What needs to be done
From the data below, return the exact lines starting at the line containing "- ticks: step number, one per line" and ending at the line containing "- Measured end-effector", both included, and nothing else.

Data
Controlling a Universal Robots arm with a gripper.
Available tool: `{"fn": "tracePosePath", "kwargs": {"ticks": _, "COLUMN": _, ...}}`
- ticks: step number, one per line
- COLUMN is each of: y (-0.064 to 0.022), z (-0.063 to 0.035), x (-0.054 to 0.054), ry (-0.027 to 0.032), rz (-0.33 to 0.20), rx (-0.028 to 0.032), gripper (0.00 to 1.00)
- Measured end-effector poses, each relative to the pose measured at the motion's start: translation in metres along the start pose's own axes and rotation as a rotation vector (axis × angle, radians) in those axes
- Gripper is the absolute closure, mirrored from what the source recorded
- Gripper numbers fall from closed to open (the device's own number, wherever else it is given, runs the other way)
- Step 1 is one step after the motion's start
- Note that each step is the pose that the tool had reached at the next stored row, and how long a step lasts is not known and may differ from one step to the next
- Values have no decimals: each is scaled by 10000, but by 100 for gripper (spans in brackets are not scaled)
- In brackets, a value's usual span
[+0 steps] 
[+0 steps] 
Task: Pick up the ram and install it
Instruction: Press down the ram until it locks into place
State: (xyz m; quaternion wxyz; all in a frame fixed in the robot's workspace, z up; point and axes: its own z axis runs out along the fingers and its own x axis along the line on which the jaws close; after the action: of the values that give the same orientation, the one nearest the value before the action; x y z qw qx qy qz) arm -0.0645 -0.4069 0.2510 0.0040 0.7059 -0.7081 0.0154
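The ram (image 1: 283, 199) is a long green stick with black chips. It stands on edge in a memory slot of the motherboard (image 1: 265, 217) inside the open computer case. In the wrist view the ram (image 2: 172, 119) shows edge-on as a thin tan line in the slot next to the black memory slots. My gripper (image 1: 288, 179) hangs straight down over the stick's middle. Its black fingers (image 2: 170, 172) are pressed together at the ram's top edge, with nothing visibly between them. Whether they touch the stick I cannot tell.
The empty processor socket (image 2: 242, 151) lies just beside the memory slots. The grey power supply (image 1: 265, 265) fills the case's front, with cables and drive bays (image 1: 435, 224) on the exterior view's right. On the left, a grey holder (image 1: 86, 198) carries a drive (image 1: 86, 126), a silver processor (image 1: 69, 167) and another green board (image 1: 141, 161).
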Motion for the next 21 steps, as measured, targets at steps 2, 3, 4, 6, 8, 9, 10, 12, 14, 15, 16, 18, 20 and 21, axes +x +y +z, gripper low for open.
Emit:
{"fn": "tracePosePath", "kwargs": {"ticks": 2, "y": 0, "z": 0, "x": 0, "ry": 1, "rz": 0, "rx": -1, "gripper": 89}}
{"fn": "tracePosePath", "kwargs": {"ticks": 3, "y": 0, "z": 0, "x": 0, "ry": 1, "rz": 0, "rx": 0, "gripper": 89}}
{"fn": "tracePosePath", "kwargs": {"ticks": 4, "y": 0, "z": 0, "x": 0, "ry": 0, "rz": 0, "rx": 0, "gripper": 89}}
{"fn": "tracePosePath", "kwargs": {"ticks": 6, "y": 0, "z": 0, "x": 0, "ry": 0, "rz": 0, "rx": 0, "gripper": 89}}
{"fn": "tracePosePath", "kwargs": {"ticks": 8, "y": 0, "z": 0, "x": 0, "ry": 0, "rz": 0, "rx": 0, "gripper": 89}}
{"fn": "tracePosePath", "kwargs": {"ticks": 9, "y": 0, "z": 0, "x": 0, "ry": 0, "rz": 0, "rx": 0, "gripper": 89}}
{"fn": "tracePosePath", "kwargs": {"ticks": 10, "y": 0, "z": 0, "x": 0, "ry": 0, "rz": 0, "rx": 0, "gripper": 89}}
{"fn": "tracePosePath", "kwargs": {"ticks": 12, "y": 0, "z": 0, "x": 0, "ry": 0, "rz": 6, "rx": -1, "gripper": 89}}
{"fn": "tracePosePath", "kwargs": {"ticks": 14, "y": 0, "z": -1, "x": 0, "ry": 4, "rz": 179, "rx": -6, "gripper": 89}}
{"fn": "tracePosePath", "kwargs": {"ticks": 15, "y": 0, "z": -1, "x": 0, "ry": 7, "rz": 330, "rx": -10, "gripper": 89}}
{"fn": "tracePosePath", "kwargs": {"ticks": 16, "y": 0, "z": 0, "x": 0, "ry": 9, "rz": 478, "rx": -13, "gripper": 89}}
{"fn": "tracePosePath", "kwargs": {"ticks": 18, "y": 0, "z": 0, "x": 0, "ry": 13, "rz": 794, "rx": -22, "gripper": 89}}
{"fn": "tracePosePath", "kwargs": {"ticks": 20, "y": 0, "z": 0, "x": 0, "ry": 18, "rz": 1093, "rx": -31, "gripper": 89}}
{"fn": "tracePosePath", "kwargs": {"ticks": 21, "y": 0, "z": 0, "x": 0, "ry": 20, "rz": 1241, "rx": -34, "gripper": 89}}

Answer for this exercise
- ticks: step number, one per line
- COLUMN is each of: y (-0.064 to 0.022), z (-0.063 to 0.035), x (-0.054 to 0.054), ry (-0.027 to 0.032), rz (-0.33 to 0.20), rx (-0.028 to 0.032), gripper (0.00 to 1.00)
- Measured end-effector poses, each relative to the pose measured at the motion's start: translation in metres along the start pose's own axes and rotation as a rotation vector (axis × angle, radians) in those axes

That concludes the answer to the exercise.